What this task involves = In the entries below, begin at the line that has "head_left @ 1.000" and stop after the line that has "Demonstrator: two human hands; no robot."; output those lines exactly, leaving out pictures.

Source material =
- - - - - - -

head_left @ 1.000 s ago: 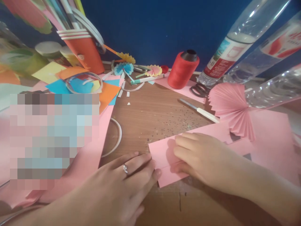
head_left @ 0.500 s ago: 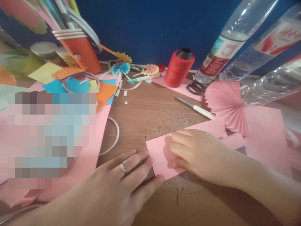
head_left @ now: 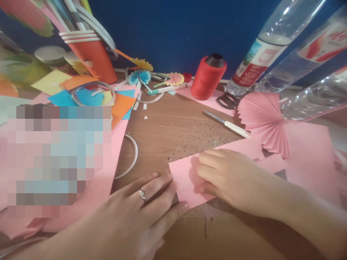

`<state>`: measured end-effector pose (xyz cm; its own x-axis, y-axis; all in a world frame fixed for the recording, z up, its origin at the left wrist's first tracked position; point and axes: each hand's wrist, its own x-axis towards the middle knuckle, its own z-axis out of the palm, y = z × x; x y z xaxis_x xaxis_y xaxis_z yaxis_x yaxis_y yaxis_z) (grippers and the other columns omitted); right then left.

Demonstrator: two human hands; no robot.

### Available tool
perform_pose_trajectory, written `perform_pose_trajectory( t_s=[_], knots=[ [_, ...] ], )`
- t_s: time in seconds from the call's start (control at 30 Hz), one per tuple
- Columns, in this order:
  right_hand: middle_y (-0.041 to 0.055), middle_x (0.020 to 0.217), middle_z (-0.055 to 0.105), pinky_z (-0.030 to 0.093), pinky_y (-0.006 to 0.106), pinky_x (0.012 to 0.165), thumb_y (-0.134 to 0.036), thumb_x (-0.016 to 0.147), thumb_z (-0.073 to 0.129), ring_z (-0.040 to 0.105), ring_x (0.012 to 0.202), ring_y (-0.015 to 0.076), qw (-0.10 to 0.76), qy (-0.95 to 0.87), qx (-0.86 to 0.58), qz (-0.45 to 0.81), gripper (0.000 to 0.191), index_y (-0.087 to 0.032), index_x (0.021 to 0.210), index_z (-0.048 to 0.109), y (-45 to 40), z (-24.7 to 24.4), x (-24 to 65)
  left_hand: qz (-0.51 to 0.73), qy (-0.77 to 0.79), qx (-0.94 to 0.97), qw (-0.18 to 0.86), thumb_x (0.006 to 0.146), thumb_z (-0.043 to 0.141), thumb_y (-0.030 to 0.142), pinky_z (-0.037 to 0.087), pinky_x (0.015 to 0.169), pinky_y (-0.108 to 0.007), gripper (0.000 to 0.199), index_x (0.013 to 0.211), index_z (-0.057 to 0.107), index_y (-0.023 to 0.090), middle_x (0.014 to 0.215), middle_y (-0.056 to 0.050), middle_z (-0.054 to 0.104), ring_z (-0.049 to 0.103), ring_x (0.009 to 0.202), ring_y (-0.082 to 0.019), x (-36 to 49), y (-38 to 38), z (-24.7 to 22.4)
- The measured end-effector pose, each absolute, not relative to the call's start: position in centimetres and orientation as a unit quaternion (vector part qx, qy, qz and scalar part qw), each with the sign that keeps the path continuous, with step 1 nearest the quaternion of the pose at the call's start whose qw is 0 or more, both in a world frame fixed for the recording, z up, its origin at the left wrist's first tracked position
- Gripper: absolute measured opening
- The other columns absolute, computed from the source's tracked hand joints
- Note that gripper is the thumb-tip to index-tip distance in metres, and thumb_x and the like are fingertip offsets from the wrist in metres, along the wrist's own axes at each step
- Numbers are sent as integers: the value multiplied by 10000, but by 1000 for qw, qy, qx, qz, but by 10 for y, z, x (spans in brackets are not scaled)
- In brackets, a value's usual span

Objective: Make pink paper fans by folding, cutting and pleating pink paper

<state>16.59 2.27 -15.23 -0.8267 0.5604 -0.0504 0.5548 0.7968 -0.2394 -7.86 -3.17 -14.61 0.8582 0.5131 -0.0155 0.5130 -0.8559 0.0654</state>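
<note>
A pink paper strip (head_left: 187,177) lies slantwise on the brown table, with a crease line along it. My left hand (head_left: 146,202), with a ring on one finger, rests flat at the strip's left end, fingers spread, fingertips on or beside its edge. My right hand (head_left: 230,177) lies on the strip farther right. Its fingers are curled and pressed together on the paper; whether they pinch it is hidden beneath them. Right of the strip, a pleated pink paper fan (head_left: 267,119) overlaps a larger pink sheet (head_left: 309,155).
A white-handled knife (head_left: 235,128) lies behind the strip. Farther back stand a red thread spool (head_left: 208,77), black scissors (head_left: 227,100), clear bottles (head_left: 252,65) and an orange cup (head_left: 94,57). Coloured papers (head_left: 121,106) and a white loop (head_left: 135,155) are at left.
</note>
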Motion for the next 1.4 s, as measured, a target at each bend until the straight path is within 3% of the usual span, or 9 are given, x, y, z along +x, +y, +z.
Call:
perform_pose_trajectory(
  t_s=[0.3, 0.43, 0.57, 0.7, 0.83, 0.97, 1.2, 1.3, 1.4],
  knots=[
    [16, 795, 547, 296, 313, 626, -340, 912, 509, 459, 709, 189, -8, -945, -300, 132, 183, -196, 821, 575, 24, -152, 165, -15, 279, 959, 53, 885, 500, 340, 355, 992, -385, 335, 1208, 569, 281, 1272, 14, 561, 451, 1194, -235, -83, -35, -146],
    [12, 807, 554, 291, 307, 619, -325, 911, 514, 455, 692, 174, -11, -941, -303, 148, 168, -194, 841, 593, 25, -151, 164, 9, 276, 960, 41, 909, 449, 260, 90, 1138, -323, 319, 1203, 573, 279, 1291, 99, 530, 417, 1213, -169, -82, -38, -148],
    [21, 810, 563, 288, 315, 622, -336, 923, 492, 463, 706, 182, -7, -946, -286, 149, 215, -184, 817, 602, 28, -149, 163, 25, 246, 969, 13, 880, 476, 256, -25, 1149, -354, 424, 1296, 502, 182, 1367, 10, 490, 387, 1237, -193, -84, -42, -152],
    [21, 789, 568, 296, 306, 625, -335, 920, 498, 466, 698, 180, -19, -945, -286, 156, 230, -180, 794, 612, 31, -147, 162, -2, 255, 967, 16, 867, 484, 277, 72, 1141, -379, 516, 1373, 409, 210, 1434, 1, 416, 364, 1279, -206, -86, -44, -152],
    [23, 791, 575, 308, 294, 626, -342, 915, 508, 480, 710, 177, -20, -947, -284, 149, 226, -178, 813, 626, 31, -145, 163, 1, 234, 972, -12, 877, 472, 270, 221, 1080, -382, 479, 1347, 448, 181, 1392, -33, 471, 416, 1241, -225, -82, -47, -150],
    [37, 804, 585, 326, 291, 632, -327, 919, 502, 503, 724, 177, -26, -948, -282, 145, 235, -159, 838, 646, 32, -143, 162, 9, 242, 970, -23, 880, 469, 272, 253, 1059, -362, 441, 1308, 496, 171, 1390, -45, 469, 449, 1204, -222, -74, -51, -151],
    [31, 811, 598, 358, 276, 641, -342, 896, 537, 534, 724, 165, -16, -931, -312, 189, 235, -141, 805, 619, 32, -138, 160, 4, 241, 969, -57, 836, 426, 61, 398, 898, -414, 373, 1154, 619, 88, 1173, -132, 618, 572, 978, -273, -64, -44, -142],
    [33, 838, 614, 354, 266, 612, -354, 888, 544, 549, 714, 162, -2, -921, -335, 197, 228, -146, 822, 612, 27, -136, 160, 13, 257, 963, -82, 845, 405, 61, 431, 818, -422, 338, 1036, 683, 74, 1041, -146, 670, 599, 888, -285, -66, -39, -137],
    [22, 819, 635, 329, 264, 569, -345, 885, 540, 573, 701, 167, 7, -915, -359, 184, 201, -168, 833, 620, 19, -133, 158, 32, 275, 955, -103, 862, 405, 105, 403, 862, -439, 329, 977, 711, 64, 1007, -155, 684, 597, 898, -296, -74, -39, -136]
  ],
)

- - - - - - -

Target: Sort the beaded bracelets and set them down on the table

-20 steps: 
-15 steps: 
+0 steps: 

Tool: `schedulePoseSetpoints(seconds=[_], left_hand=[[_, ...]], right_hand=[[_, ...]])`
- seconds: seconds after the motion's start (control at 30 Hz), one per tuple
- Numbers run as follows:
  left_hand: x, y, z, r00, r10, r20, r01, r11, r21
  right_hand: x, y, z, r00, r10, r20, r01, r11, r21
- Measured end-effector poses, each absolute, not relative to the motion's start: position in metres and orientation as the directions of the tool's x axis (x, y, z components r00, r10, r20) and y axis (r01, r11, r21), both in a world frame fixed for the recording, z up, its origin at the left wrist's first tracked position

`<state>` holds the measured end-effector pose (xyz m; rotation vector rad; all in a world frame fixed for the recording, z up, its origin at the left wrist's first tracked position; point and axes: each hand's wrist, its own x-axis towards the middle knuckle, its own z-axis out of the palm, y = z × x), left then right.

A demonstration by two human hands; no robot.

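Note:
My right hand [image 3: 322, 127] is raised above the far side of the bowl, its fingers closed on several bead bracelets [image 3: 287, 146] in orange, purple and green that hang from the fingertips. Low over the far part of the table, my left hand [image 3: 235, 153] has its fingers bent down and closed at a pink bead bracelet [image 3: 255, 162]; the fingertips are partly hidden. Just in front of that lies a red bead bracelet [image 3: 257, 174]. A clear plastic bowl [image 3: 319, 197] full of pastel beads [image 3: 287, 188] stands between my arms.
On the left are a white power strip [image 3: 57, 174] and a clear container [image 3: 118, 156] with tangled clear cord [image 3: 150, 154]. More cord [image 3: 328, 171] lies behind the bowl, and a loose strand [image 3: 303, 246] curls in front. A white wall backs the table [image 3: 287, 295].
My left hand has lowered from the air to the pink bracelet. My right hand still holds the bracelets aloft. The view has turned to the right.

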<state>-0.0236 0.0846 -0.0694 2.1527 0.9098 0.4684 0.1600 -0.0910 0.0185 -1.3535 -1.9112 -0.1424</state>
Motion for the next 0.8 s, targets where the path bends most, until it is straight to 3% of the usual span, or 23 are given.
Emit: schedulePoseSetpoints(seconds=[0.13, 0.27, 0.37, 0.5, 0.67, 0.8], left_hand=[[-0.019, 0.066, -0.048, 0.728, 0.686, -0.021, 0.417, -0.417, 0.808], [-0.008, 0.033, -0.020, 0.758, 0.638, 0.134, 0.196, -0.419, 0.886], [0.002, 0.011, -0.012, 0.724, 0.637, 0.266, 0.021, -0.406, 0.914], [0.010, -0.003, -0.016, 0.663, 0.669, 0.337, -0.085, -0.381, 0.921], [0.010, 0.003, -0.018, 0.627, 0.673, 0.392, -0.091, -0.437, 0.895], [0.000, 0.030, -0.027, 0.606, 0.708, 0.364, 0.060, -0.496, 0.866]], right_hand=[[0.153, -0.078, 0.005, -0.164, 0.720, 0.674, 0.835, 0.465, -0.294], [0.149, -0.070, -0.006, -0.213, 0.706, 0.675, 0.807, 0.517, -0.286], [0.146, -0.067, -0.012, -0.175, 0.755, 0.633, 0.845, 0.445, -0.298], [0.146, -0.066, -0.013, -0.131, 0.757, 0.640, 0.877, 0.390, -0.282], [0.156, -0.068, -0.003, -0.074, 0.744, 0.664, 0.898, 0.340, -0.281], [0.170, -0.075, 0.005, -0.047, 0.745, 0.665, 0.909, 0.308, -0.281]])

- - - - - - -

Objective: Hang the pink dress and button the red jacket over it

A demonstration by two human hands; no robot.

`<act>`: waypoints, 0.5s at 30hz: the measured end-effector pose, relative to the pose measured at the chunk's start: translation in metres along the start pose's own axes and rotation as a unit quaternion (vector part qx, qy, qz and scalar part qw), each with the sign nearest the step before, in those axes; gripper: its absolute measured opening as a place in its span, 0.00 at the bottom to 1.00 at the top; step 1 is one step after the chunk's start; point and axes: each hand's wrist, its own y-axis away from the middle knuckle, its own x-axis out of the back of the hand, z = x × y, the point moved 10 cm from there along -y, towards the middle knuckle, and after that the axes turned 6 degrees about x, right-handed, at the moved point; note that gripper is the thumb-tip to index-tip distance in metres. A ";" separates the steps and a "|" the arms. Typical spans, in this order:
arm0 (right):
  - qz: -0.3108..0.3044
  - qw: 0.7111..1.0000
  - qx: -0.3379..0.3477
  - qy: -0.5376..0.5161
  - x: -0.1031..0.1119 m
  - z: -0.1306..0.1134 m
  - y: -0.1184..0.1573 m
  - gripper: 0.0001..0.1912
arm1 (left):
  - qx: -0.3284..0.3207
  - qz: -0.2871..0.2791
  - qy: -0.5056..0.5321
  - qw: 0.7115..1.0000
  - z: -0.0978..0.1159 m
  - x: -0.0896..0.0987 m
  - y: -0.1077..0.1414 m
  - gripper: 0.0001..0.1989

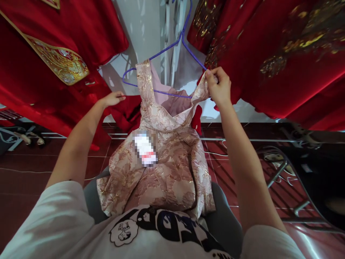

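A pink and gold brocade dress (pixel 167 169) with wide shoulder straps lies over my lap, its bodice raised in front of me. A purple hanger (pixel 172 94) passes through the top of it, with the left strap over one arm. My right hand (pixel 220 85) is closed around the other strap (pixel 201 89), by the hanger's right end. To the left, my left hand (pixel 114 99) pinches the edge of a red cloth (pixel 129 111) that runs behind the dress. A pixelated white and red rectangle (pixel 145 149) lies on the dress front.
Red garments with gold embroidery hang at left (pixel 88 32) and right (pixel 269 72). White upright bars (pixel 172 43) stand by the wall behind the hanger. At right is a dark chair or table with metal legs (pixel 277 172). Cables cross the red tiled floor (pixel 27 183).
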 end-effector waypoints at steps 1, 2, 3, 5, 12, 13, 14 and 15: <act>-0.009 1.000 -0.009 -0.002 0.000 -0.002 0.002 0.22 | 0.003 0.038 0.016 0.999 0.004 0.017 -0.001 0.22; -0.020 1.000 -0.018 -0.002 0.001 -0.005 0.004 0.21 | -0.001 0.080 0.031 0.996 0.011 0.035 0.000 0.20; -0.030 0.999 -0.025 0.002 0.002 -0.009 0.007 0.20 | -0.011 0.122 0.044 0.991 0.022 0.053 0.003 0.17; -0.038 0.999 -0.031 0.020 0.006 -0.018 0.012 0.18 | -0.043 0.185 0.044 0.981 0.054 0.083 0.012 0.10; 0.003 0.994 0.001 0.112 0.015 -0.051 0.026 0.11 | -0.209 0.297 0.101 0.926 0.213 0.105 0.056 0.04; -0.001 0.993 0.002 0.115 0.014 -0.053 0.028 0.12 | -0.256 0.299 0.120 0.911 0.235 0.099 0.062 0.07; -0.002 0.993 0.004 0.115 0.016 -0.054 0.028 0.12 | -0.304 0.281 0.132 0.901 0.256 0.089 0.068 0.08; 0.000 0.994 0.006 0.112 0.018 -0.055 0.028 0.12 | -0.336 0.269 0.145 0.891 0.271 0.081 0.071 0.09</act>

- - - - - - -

Response box =
head_left @ 1.000 s ago: 
head_left @ 0.500 s ago: 
head_left @ now: 

`<state>`: measured end-effector pose (xyz cm; its own x-axis, y-axis; all in a world frame fixed for the recording, z up, its origin at the left wrist's first tracked position; point and axes: each hand's wrist, its own x-axis towards the middle knuckle, its own z-axis out of the palm, y = z × x; x y z xaxis_x xaxis_y xaxis_z yaxis_x yaxis_y yaxis_z) (grippers and the other columns omitted); right then left.

Demonstrator: two human hands; no robot.

The answer has been written out in full.